◆ Exercise material
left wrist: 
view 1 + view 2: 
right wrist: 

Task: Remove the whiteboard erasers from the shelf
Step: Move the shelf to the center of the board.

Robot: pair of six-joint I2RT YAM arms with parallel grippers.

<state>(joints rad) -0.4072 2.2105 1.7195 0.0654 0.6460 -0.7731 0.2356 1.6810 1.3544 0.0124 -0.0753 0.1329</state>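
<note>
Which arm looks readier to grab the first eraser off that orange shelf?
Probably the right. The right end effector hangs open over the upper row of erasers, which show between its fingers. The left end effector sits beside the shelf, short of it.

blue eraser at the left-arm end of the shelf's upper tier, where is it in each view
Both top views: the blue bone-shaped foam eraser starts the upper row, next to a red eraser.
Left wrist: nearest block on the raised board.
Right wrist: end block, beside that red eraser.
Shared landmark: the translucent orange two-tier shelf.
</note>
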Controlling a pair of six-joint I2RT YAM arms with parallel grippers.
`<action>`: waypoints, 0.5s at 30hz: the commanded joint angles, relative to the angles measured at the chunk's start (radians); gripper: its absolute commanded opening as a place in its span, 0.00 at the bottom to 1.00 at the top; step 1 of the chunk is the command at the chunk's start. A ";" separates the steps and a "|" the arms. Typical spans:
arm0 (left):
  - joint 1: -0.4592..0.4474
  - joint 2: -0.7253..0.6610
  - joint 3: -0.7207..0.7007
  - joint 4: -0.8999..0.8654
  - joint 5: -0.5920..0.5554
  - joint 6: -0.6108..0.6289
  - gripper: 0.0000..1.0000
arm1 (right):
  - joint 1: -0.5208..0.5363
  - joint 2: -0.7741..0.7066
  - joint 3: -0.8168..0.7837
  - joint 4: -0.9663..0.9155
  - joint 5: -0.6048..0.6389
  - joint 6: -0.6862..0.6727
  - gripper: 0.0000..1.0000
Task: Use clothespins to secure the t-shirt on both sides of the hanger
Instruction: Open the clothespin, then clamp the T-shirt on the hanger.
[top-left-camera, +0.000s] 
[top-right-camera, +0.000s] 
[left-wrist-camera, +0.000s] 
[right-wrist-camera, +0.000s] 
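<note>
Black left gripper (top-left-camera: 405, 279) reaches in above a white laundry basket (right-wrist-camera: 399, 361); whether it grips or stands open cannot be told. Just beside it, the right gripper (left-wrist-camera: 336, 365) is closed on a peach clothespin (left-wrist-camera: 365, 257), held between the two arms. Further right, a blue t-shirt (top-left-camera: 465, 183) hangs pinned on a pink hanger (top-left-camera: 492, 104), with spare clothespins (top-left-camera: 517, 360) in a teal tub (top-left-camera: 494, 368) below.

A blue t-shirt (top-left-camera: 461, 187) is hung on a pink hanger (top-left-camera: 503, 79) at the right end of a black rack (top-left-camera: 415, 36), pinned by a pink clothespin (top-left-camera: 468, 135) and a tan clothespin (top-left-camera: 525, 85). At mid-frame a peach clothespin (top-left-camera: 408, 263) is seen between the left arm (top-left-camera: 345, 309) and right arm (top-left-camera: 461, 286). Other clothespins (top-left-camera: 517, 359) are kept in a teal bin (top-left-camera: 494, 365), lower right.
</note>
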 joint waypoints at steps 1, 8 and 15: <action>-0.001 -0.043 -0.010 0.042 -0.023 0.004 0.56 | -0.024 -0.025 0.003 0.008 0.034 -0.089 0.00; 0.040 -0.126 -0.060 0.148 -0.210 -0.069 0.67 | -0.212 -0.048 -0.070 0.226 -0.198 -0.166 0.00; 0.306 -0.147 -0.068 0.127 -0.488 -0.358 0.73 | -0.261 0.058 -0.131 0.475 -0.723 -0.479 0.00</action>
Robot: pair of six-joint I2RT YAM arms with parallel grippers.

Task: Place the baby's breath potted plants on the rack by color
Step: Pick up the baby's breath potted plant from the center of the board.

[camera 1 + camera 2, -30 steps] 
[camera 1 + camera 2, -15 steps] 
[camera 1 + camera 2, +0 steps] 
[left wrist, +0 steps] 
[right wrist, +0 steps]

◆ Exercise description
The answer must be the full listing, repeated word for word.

◆ Exercise answer
left wrist: 
view 1 + view 2: 
right wrist: 

Task: Remove the whiteboard erasers from the shelf
Step: Move the shelf to the center of the board.

Robot: pair of six-joint I2RT YAM arms with parallel grippers.

<state>(joints rad) -0.4072 2.2105 1.7195 0.0654 0.6460 -0.7731 0.2356 1.6810 1.3544 0.0124 -0.0753 0.1329</state>
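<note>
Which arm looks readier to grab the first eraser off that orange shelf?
Probably the right. The right end effector hangs open over the upper row of erasers, which show between its fingers. The left end effector sits beside the shelf, short of it.

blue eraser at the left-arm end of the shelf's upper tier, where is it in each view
Both top views: the blue bone-shaped foam eraser starts the upper row, next to a red eraser.
Left wrist: nearest block on the raised board.
Right wrist: end block, beside that red eraser.
Shared landmark: the translucent orange two-tier shelf.
</note>
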Controlling a pair of six-joint I2RT YAM arms with parallel grippers.
`<action>`: waypoints, 0.5s at 30hz: the commanded joint angles, relative to the angles measured at the chunk's start (radians); gripper: its absolute commanded opening as a place in its span, 0.00 at the bottom to 1.00 at the top; step 1 of the chunk is the command at the chunk's start. A ";" separates the steps and a "|" the arms. Typical spans:
arm0 (left):
  - joint 1: -0.4592..0.4474
  - joint 2: -0.7253..0.6610
  - joint 3: -0.7207..0.7007
  - joint 4: -0.8999..0.8654
  - joint 5: -0.5920..0.5554
  - joint 6: -0.6108..0.6289
  - gripper: 0.0000..1.0000
arm1 (right):
  - joint 1: -0.5208..0.5363
  - joint 2: -0.7741..0.7066
  - joint 3: -0.8168..0.7837
  - joint 4: -0.9663..0.9155
  - joint 5: -0.6048..0.6389
  - joint 6: -0.6862..0.6727
  - gripper: 0.0000..1.0000
Task: Use clothespins to secure the t-shirt on both sides of the hanger
Instruction: Open the clothespin, then clamp the T-shirt on the hanger.
[top-left-camera, +0.000s] 
[top-right-camera, +0.000s] 
[left-wrist-camera, +0.000s] 
[right-wrist-camera, +0.000s] 
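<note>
Black left gripper (top-left-camera: 405, 279) reaches in above a white laundry basket (right-wrist-camera: 399, 361); whether it grips or stands open cannot be told. Just beside it, the right gripper (left-wrist-camera: 336, 365) is closed on a peach clothespin (left-wrist-camera: 365, 257), held between the two arms. Further right, a blue t-shirt (top-left-camera: 465, 183) hangs pinned on a pink hanger (top-left-camera: 492, 104), with spare clothespins (top-left-camera: 517, 360) in a teal tub (top-left-camera: 494, 368) below.

A blue t-shirt (top-left-camera: 461, 187) is hung on a pink hanger (top-left-camera: 503, 79) at the right end of a black rack (top-left-camera: 415, 36), pinned by a pink clothespin (top-left-camera: 468, 135) and a tan clothespin (top-left-camera: 525, 85). At mid-frame a peach clothespin (top-left-camera: 408, 263) is seen between the left arm (top-left-camera: 345, 309) and right arm (top-left-camera: 461, 286). Other clothespins (top-left-camera: 517, 359) are kept in a teal bin (top-left-camera: 494, 365), lower right.
</note>
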 joint waypoints at steps 1, 8 and 15: <action>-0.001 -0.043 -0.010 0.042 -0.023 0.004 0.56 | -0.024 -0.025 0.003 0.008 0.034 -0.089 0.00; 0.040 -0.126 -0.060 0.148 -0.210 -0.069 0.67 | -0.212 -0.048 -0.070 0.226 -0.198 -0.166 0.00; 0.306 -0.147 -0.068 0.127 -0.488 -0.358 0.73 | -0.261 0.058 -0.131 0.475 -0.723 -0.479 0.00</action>
Robot: pair of six-joint I2RT YAM arms with parallel grippers.

Task: Place the baby's breath potted plants on the rack by color
Step: Pick up the baby's breath potted plant from the center of the board.

[camera 1 + camera 2, -30 steps] 
[camera 1 + camera 2, -15 steps] 
[camera 1 + camera 2, +0 steps] 
[left wrist, +0 steps] 
[right wrist, +0 steps]

No further response is needed.